Ellen’s story also ends in a cliché, gendered way. Instead of a true, deep recovery from the depression and anxiety she suffers, as a man (most notably Miles) would get, Ellen’s story finds resolution through a shallow makeover and a new boyfriend. First, she and Bing reach an agreement wherein he will pose nude for her as long as she gives him sexual favors, and because of this her art is somehow revived from mediocrity. She unquestionably used her “womanly wiles” to resolve this conflict, making it seem as if that was her only useful tool. Ellen’s “true” change, though, comes from a makeover in which she cuts her hair, wears more makeup, and wears more form-fitting clothing. Auster writes that this makeover is a reflection of a new relationship she has with her “innermost self,” but later goes on to say that this revelation in her appearance was a direct result of a run-in Ellen has with Ben, the boy who impregnated and abandoned her years ago. Despite the fact that his career plans include working at the T-Mobile store, her reunion and resulting relationship with Ben are written so that her future now seems more stable with a man by her side (regardless of his lack of responsibility shown thusfar). And so Ellen’s story is resolved with a little lipstick and a man-- both unquestionably gender specific conclusions.

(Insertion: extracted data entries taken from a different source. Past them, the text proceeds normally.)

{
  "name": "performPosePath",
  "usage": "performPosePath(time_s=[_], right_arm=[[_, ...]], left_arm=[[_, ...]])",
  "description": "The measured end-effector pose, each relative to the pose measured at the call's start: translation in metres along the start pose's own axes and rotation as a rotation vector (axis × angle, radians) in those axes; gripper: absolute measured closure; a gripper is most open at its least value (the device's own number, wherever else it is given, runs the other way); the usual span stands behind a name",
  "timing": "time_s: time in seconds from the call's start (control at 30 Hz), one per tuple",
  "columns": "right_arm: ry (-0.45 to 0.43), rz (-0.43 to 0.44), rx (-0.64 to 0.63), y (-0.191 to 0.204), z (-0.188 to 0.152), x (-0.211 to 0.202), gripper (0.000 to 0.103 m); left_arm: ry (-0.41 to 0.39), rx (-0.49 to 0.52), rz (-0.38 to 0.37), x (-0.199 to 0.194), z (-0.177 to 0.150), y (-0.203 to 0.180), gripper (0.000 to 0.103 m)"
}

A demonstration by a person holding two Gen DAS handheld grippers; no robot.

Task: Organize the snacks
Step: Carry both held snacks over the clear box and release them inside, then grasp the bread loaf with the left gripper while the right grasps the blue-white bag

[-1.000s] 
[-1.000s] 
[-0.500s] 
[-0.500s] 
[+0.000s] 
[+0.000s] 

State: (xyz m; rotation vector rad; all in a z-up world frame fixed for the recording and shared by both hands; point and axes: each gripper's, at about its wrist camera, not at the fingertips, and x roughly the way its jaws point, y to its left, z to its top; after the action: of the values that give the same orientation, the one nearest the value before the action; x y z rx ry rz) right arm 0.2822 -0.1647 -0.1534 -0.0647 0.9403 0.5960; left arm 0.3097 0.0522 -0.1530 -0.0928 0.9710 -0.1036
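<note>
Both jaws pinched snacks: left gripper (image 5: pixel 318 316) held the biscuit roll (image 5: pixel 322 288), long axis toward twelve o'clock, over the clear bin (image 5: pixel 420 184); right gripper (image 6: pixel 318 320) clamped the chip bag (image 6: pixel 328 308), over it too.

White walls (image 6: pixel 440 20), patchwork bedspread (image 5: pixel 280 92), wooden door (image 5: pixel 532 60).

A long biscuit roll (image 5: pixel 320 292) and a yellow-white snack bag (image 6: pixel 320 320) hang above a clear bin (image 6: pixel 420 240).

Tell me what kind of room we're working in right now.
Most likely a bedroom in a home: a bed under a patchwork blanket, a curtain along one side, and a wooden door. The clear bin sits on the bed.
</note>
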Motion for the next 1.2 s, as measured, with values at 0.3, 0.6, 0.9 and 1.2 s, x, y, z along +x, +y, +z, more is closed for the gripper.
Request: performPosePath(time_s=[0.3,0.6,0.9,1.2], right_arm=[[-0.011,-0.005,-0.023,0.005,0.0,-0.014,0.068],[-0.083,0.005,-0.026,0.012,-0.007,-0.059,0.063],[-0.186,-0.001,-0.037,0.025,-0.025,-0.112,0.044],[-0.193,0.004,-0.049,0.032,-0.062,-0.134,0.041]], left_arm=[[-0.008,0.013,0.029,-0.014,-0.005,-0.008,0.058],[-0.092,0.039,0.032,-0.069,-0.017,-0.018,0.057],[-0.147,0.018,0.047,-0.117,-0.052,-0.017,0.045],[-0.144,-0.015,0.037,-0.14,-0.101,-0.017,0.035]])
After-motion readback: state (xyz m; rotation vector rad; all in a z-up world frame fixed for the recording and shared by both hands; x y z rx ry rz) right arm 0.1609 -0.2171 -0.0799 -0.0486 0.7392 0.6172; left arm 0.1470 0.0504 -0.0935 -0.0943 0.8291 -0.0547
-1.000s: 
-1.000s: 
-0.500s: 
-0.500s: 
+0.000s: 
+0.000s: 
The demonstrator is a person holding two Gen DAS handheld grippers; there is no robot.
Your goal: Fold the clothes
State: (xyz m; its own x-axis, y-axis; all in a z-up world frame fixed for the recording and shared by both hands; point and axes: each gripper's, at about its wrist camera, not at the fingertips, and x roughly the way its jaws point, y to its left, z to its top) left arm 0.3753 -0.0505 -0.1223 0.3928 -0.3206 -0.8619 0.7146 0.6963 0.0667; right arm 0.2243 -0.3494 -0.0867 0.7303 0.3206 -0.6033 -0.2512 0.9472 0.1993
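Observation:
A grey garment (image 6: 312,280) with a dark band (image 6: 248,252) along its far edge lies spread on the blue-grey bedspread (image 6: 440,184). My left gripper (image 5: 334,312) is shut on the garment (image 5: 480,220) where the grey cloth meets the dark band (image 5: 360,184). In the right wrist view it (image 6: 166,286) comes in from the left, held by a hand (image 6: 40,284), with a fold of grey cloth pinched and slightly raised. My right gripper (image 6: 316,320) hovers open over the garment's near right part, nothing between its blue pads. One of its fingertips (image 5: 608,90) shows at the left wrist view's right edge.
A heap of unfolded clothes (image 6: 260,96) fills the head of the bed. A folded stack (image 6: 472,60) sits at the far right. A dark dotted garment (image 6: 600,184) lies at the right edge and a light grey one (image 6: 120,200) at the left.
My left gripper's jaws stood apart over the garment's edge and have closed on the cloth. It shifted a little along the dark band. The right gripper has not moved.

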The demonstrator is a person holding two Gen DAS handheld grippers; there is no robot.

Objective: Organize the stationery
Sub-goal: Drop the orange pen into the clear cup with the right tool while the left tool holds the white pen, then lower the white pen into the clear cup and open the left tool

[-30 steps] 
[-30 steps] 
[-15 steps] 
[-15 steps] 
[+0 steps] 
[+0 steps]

Though the conflicts that occur throughout Sunset Park are very realistic, often relatable issues, Auster seems to be highly dependant on societal gender roles and assumptions. After a close reading, it seems that the male characters in the novel experience a more diverse set of issues, presumably due to the fact that Auster is male and has a broader understanding of the range of conflicts he, himself, has been through. The women of Sunset Park fare far worse, though, due to societal assumptions regarding women and the problems they encounter. These characters seem to struggle constantly with stereotypically feminine problems such as body image, pregnancy, and relationship woes. This division of conflict type based on gender is overused and, in the end, contributes to further solidification of established gender roles. This not only hurts modern society, but also contributes to the novel a distinct air of unoriginality and bias.